我们提出Stream WatDiv——一个流RDF数据管理系统的开源基准。建议的基准测试扩展了现有的WatDiv基准测试，并包括一个流数据生成器、一个可以生成各种SPARQL查询集的查询生成器和一个用于监视正确性和延迟的测试平台。我们使用Stream WatDiv来评估两种流行的流RDF引擎:C-SPARQL和CQUELS。通过Stream WatDiv可以生成的各种查询集，我们展示了对这些系统的行为和性能的新见解。

引用次数: 10

TrueWeb TrueWeb

Proceedings of the International Workshop on Semantic Big Data

Pub Date : 2018-06-10 DOI: 10.1145/3208352.3208357

Amgad Madkour, Walid G. Aref, Sunil Prabhakar, Mohamed S. Ali, Siarhei Bykau

We envision a responsible web environment, termed TrueWeb, where a user should be able to find out whether any sentence he or she encounters in the web is true or false. The user should be able to track the provenance of any sentence or paragraph in the web.
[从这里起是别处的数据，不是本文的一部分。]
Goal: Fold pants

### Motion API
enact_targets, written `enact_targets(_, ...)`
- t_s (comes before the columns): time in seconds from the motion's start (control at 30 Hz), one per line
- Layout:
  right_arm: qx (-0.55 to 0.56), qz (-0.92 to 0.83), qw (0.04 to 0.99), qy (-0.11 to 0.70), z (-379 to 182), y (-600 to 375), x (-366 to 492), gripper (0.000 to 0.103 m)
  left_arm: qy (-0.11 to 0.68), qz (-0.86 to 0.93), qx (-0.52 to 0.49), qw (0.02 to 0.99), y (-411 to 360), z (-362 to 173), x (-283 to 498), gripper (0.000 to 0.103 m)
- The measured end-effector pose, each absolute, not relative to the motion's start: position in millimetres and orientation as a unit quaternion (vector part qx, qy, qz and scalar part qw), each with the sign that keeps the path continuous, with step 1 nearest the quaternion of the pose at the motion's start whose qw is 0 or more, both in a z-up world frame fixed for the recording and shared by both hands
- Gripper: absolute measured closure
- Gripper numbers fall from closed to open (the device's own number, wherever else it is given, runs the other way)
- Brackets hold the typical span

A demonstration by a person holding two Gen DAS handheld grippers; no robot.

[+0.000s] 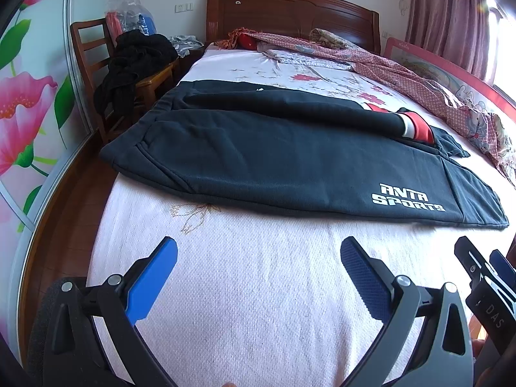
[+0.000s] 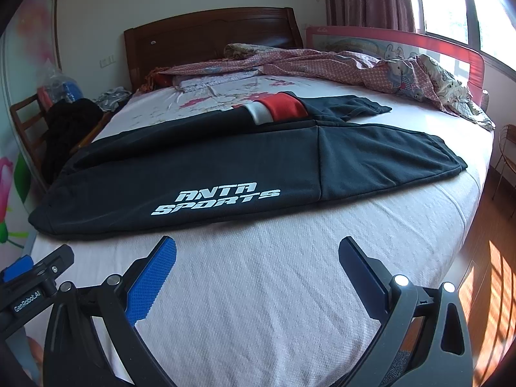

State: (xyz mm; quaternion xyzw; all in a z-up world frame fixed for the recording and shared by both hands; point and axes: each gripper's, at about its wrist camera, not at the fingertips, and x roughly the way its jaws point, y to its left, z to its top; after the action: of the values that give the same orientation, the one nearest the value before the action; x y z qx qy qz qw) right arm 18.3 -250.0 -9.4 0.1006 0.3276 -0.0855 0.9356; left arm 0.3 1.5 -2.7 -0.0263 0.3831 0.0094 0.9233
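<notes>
Left gripper [image 1: 258, 258] and right gripper [image 2: 257, 256], fingers spread, empty; dark pants [image 1: 290, 161] lie at 12 o'clock, apart, on bed [image 1: 258, 306].

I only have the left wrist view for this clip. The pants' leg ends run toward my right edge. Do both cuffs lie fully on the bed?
Observer: Yes. The right wrist view shows both leg ends of the pants lying flat on the bed, short of its edge.
Operator: Is the right gripper holding any fabric?
Observer: No. The right gripper is open over bare sheet, short of the pants' near edge.
Operator: What's beyond the bed on that side?
Observer: A window above the red bed rail, and sunlit wooden floor.
</notes>
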Motion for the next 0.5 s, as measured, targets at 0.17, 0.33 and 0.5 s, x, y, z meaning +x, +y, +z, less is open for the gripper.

The target of TrueWeb is to compose factual knowledge from Internet resources about any subject of interest and present the collected knowledge in chronological order and distribute facts spatially and temporally as well as assign some belief factor for each fact. Another important target of TrueWeb is to be able to identify whether a statement in the Internet is true or false. The aim is to create an Internet infrastructure that, for each piece of published information, will be able to identify the truthfulness (or the degree of truthfulness) of that piece of information.

引用次数: 2

Using semantic web technologies to power LungMAP, a molecular data repository 使用语义web技术为LungMAP(一个分子数据存储库)提供动力

Proceedings of the International Workshop on Semantic Big Data

Pub Date : 2017-05-19 DOI: 10.1145/3066911.3066916

Michelle C. Krzyzanowski, Josh Levy, G. Page, N. Gaddis, R. Clark

As scientific research evolves, data continue to grow at an exponential rate. This growth calls for a need for more data repositories to store the data, and the creation of additional centralized repositories to provide standards for researchers. Common data repositories allow for collaboration and easier sharing of data, critical for further advancement of scientific understanding of a variety of topics. LungMAP (the Molecular Atlas of Lung Development) is an open-access reference resource that provides a comprehensive molecular atlas of the normal developing lung in humans and mice and provides data and reagents to the research community. The database utilizes RDF, SPARQL, and OWL. LungMAP exemplifies the use of semantic web technologies to provide a collaborative and open access data application for the scientific research community.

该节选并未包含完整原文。